• [Goal of the exercise]
Make an exact transcript of the lines in the data below, starting with the one containing "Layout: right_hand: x" and going on through the one containing "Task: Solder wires", with both included and the pictures left out.

• [Dataset section]
/---

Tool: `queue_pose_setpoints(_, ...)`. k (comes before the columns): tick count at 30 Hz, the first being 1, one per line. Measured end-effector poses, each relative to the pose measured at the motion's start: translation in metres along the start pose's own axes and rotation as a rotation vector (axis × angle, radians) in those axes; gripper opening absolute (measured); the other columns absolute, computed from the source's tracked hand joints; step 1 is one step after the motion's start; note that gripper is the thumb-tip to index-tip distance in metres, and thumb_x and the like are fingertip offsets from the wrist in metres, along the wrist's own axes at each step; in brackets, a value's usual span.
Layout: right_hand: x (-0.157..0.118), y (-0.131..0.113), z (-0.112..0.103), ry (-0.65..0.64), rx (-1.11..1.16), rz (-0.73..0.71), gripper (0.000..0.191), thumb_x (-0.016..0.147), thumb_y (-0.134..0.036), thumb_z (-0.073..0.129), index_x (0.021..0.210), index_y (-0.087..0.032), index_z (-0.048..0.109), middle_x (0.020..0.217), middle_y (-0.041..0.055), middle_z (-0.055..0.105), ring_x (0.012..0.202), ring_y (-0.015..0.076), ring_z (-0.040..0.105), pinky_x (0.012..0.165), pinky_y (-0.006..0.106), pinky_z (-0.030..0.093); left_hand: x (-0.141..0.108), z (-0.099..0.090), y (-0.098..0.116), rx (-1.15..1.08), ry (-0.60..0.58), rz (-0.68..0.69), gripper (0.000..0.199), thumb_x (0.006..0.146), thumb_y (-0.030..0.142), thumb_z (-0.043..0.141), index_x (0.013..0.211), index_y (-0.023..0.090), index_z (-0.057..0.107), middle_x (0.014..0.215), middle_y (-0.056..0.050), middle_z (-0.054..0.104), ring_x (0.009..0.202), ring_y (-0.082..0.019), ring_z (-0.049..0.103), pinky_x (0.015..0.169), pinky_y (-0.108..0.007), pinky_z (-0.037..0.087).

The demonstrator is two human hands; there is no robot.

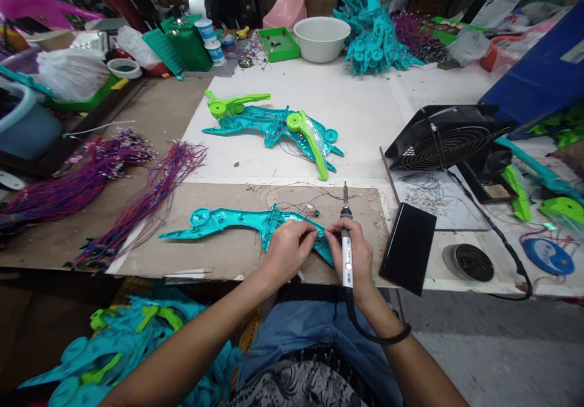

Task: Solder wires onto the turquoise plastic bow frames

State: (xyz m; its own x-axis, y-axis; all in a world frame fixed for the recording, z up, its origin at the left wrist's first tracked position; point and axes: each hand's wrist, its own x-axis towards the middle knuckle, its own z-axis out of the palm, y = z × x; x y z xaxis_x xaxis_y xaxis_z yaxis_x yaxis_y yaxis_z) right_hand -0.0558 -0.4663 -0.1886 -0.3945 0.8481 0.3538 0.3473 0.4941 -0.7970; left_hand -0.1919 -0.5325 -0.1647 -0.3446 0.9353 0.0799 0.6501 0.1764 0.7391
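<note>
A teal plastic shell half [237, 221] lies on the brown board in front of me, thin wires running over it. My left hand [292, 246] is closed in a pinch above its right part; what sits between the fingertips is too small to make out. Close beside it, my right hand [354, 252] carries a soldering iron [347, 255], its metal tip pointing away from me. The right thumb and forefinger also pinch together near the left fingertips, over the shell. A small green circuit board [316, 213] with wires rests at the shell's far edge.
Beyond lies another teal shell with lime-green legs [269, 124]. Red and blue wire bundles [155, 191] spread at left. To the right are a black fan [449, 136], a black phone-like slab [409, 247] and a round tin [469, 262]. Teal parts [137, 346] are heaped below the table edge.
</note>
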Motion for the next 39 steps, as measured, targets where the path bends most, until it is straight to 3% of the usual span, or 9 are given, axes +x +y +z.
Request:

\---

• [Response below]
Layout: right_hand: x (-0.157..0.118), y (-0.131..0.113), z (-0.112..0.103), ry (-0.65..0.64), rx (-1.11..1.16), rz (-0.73..0.71), gripper (0.000..0.191), thumb_x (-0.016..0.147), thumb_y (-0.134..0.036), thumb_z (-0.073..0.129), index_x (0.021..0.210), index_y (-0.087..0.032), index_z (-0.048..0.109), middle_x (0.020..0.217), middle_y (-0.041..0.055), middle_z (-0.055..0.105), ring_x (0.012..0.202), ring_y (-0.015..0.076), ring_z (-0.040..0.105), pinky_x (0.012..0.165), pinky_y (-0.006..0.106), pinky_z (-0.030..0.093); left_hand: x (-0.141..0.108), z (-0.099..0.090), y (-0.098..0.116), rx (-1.15..1.08), ry (-0.60..0.58), rz (-0.68..0.69), gripper (0.000..0.199), thumb_x (0.006..0.146), thumb_y (-0.030..0.142), thumb_z (-0.043..0.141), index_x (0.013..0.211), index_y (-0.023..0.090), index_z (-0.057..0.107), middle_x (0.014..0.215), middle_y (-0.056..0.050), middle_z (-0.054..0.104), ring_x (0.009..0.202), ring_y (-0.082..0.019), ring_z (-0.049..0.103), pinky_x (0.015..0.169), pinky_y (-0.108..0.007), pinky_z (-0.037..0.087).

The demonstrator is two human hands; there is no robot.


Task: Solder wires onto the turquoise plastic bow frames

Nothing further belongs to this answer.